Instructions to follow
Copy the listing below line for line, starting at its first line and ending with the line that has "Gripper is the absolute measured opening" in it. Add nothing.

Extracted information
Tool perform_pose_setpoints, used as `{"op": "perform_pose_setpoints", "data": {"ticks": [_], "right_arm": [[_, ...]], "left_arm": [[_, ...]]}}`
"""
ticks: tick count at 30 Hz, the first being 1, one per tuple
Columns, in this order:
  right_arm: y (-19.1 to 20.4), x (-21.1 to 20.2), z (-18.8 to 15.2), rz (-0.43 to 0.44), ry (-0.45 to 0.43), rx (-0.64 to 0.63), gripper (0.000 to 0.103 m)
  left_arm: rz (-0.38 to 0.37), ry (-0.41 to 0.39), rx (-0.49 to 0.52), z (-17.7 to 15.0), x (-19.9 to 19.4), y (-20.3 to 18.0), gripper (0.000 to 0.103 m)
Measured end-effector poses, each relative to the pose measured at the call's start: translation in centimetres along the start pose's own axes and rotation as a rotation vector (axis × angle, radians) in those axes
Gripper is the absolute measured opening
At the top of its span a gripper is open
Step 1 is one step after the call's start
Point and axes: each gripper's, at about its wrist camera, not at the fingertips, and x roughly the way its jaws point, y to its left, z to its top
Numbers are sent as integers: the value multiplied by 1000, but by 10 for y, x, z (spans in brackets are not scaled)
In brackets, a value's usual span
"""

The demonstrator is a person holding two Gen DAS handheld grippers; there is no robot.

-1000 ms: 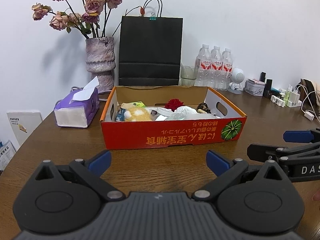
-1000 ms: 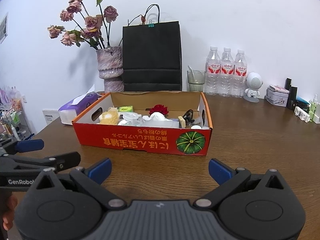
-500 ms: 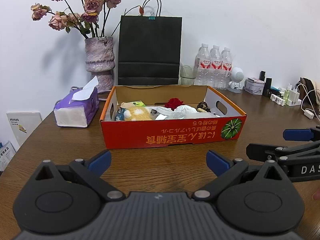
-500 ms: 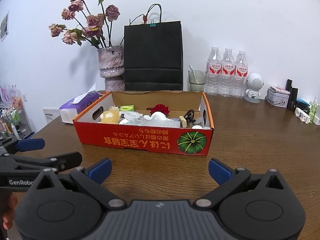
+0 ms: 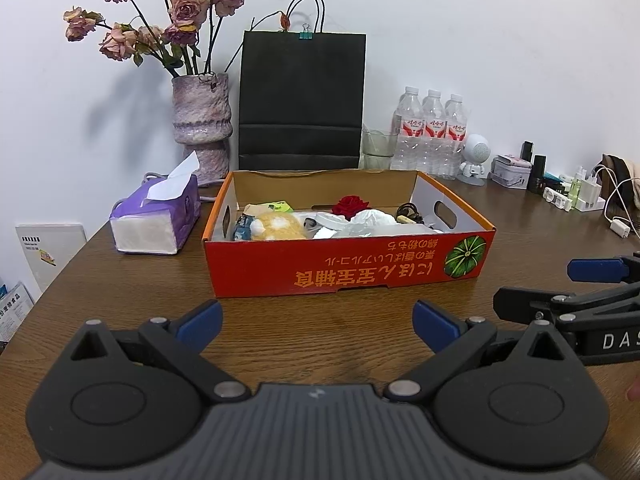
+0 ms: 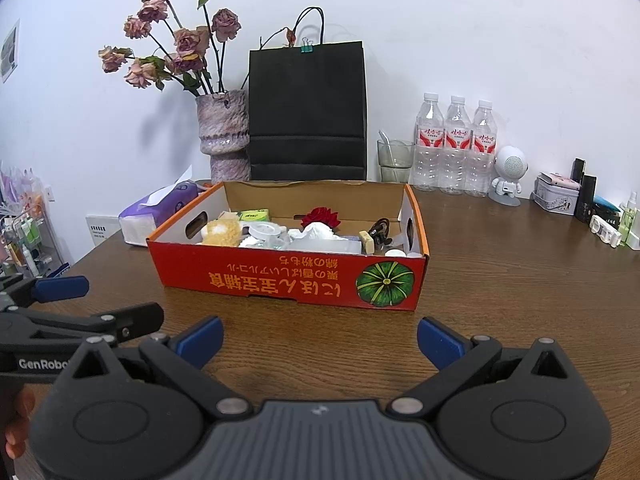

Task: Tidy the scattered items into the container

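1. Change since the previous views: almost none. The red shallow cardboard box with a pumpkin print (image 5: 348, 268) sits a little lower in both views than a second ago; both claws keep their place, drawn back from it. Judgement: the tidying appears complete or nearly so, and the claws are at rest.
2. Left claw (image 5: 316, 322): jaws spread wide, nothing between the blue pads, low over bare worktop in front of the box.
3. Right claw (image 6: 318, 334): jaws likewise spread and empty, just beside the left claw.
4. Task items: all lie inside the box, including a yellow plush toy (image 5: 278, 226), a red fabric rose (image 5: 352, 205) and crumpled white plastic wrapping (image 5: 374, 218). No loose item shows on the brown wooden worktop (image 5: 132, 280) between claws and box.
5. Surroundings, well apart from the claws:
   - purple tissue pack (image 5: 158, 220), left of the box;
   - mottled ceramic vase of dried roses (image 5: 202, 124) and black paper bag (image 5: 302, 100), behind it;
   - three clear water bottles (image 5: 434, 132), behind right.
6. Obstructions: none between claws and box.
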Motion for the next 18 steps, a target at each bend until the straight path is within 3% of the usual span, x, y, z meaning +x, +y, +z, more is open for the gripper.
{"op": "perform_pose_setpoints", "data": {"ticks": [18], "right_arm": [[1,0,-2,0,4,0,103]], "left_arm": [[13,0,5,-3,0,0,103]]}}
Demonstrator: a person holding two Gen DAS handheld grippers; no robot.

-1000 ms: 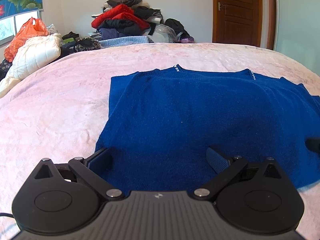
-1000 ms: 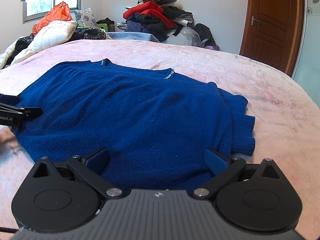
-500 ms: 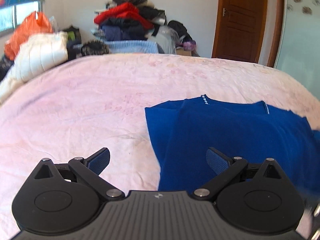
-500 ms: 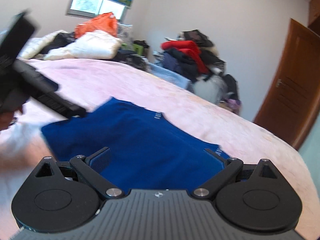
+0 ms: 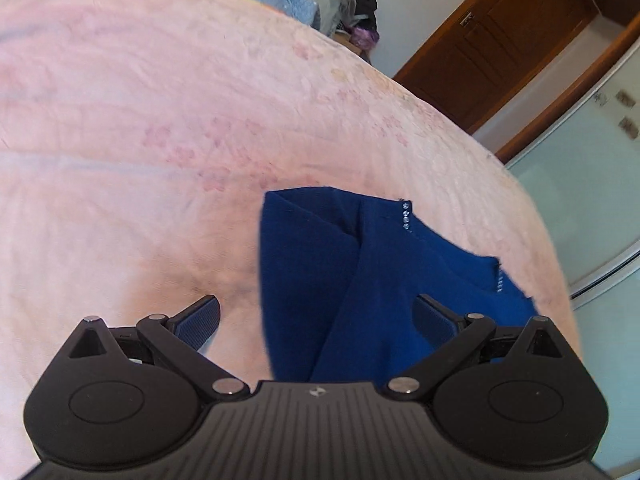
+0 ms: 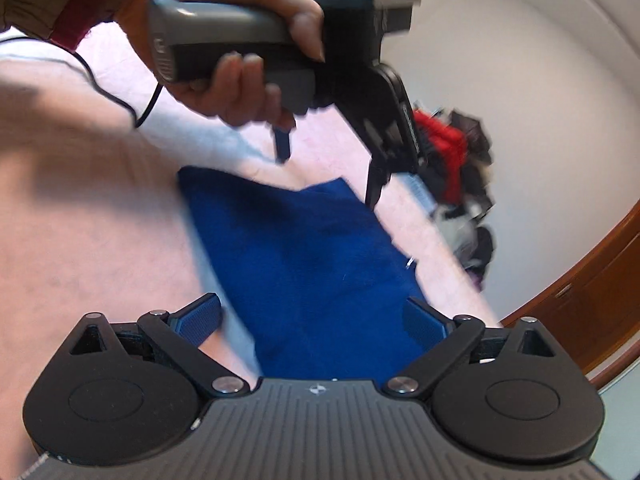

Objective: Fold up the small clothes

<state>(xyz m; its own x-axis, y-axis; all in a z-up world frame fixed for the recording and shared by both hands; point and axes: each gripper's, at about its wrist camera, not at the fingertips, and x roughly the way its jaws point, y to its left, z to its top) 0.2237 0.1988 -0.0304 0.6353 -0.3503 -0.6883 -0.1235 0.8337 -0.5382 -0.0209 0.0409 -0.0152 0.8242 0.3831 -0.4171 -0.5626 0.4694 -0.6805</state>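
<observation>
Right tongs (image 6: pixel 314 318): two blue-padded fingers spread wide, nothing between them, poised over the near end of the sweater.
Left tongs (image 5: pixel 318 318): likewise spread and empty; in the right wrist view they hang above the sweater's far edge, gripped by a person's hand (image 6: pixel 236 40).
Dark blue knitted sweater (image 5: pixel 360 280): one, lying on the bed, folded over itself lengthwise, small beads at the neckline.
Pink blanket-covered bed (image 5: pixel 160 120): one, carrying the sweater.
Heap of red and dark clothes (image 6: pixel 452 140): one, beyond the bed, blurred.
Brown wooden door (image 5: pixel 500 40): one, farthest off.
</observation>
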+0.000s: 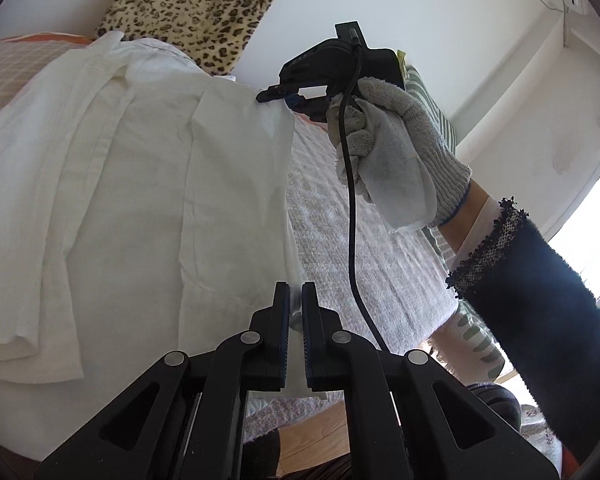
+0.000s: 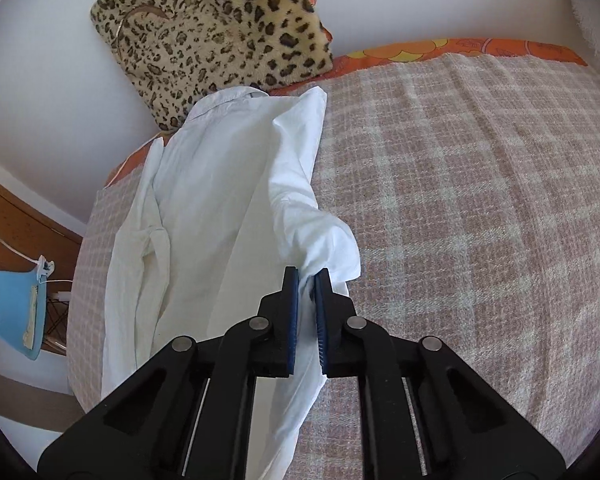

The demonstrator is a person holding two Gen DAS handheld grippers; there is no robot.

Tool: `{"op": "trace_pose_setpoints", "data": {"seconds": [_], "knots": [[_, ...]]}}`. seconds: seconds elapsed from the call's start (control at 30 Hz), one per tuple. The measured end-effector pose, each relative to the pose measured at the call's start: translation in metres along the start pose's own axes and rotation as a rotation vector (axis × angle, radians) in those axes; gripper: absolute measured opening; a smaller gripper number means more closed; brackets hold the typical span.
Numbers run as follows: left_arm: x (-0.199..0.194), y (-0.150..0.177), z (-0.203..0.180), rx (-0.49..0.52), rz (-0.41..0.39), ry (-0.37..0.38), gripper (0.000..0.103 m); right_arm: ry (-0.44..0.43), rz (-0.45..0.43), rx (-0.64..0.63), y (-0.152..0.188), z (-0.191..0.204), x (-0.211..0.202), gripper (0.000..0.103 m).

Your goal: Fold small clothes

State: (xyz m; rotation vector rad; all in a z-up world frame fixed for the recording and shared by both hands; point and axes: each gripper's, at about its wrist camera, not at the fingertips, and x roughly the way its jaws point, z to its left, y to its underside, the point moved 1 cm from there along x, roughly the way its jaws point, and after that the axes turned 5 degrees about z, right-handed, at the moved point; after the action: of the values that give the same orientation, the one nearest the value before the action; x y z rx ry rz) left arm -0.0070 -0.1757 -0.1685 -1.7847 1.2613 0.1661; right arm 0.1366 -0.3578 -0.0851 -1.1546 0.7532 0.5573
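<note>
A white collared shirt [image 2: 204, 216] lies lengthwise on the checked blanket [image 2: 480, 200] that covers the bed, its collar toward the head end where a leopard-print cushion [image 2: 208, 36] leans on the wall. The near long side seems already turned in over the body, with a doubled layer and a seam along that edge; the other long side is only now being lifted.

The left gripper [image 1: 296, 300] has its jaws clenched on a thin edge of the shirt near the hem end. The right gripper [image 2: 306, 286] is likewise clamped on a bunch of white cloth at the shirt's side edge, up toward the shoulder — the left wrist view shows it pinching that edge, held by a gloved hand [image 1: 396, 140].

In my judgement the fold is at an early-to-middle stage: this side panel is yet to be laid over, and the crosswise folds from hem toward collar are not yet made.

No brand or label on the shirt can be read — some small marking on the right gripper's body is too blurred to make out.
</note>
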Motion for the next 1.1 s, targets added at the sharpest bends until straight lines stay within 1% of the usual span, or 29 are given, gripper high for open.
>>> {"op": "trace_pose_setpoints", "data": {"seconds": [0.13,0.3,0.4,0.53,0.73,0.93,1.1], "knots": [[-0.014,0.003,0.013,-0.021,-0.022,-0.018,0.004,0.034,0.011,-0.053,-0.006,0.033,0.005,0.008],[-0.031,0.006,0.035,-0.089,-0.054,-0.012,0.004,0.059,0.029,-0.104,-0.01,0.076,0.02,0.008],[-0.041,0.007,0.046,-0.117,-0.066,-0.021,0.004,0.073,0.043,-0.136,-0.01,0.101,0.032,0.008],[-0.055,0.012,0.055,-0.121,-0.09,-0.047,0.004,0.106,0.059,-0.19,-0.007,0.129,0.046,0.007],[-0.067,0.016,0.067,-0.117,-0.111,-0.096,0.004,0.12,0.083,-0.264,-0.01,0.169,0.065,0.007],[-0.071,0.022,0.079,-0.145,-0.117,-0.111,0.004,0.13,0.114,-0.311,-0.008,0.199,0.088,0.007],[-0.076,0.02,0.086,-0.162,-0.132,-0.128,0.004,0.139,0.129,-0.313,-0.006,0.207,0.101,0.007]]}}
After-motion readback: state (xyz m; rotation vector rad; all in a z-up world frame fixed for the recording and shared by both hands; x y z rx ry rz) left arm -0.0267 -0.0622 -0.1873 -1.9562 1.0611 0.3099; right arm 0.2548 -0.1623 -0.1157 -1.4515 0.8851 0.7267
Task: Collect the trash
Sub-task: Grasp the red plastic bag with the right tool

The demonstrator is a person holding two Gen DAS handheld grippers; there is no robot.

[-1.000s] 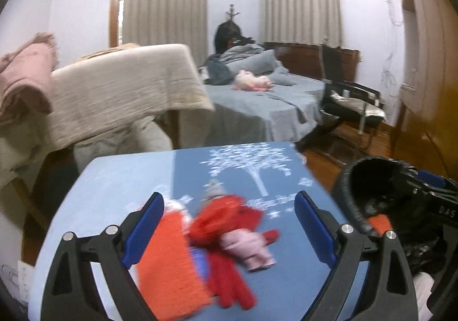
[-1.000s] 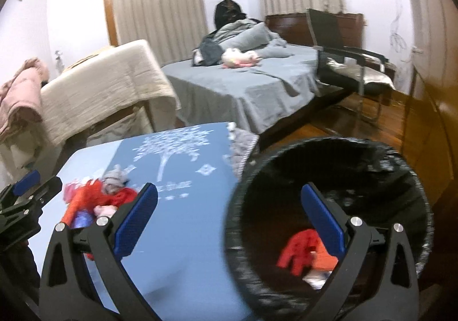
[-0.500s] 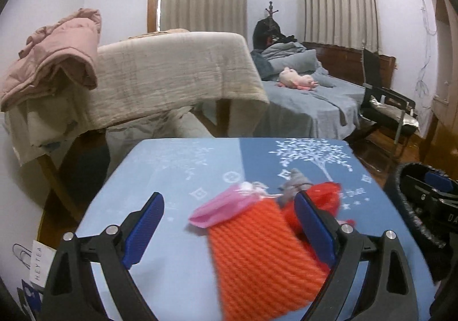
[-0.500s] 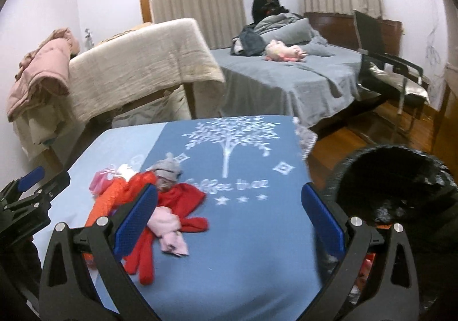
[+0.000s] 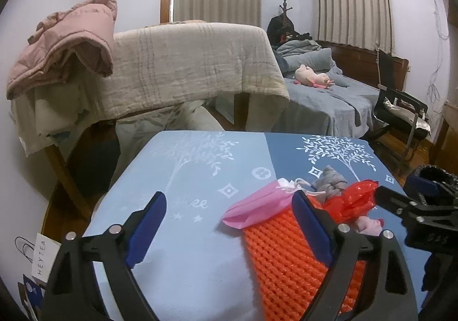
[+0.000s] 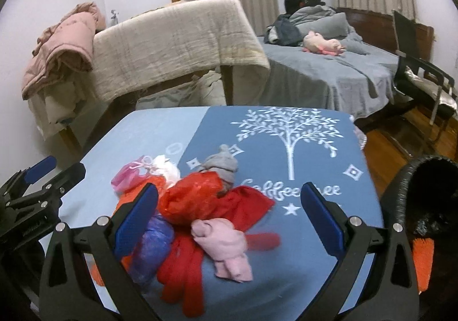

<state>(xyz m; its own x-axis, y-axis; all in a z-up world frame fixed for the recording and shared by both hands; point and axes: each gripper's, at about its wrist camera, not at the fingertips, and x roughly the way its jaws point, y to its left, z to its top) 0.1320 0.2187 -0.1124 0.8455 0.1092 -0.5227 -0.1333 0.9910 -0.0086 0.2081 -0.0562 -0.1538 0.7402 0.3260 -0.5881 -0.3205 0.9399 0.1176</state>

Written reply
Tool perform_pose_setpoints, used as `{"op": "perform_pose_setpoints", "data": {"ticks": [_], "right_arm": [[_, ...]], "left_arm": [[_, ...]]}}`
"""
ticks: tick count at 30 Hz, the first being 1, one per tuple
Columns, in this order:
  right_arm: y (-19.1 to 20.4), x (-21.1 to 20.2), z (-18.8 to 15.2), rz (-0.43 to 0.44), ry (-0.45 to 0.43), rx (-0.64 to 0.63), gripper (0.000 to 0.103 m)
  left_arm: rz (-0.38 to 0.37), ry (-0.41 to 0.39), rx (-0.49 to 0.52), z (-17.7 to 15.0), x (-19.9 to 19.4), y (-20.3 to 18.0), gripper (0.000 to 0.103 m)
Measured end-effector poses, each relative to the pose measured at the call's start: translation in centimetres along the start pose's own axes and rotation as a rotation vector (axis × angle, radians) in those axes
Gripper is the absolute measured opening

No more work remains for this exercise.